Shen Ganghui, Huang Panfeng, Ma Zhiqiang, Zhang Fan, Xia Yuanqing
IEEE Trans Cybern. 2024 Aug;54(8):4630-4642. doi: 10.1109/TCYB.2023.3293466. Epub 2024 Jul 18.
In this article, the event-triggered fixed-time tracking control is investigated for uncertain strict-feedback nonlinear systems involving state constraints. By employing the universal transformed function (UTF) and coordinate transformation techniques into backstepping design procedure, the proposed control scheme ensures that all states are constrained within the time-varying asymmetric boundaries, and meanwhile, the undesired feasibility condition existing in other constrained controllers can be removed elegantly. Different from the existing static event-triggered mechanism, a dynamic event-triggered mechanism (DETM) is devised via constructing a novel dynamic function, so that the communication burden from the controller to actuator is further alleviated. Furthermore, with the aid of adaptive neural network (NN) technique and generalized first-order filter, together with Lyapunov theory, it is proved that the states of closed-loop system converge to small regions around zero with fixed-time convergence rate. The simulation results confirm the benefits of developed scheme.

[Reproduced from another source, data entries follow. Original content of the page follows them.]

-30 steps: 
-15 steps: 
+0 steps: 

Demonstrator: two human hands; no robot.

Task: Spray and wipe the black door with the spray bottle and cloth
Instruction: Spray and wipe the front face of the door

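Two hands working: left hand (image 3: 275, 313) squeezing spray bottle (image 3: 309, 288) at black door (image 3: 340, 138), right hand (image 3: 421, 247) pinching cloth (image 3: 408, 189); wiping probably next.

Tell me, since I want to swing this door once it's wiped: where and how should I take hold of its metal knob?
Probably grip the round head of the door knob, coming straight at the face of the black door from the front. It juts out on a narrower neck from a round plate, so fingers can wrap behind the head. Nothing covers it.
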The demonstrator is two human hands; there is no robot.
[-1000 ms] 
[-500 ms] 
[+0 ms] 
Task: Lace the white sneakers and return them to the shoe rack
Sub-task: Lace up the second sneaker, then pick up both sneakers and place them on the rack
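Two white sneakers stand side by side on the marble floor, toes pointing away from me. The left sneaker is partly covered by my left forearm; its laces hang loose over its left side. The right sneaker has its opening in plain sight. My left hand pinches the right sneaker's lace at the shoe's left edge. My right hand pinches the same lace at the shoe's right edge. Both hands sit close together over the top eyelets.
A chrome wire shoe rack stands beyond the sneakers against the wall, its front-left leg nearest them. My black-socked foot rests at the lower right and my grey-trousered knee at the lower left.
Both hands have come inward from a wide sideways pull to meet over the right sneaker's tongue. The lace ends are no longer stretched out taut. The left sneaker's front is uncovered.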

本文针对具有状态约束的不确定严格反馈非线性系统,研究了事件触发固定时间跟踪控制问题。通过将通用变换函数(UTF)和坐标变换技术应用于反步设计过程,所提出的控制方案确保所有状态都被约束在时变非对称边界内,同时,可以巧妙地消除其他约束控制器中存在的不理想的可行性条件。与现有的静态事件触发机制不同,通过构造一个新颖的动态函数设计了一种动态事件触发机制(DETM),从而进一步减轻了从控制器到执行器的通信负担。此外,借助自适应神经网络(NN)技术和广义一阶滤波器,结合李雅普诺夫理论,证明了闭环系统的状态以固定时间收敛速率收敛到零附近的小区域。仿真结果证实了所提出方案的有效性。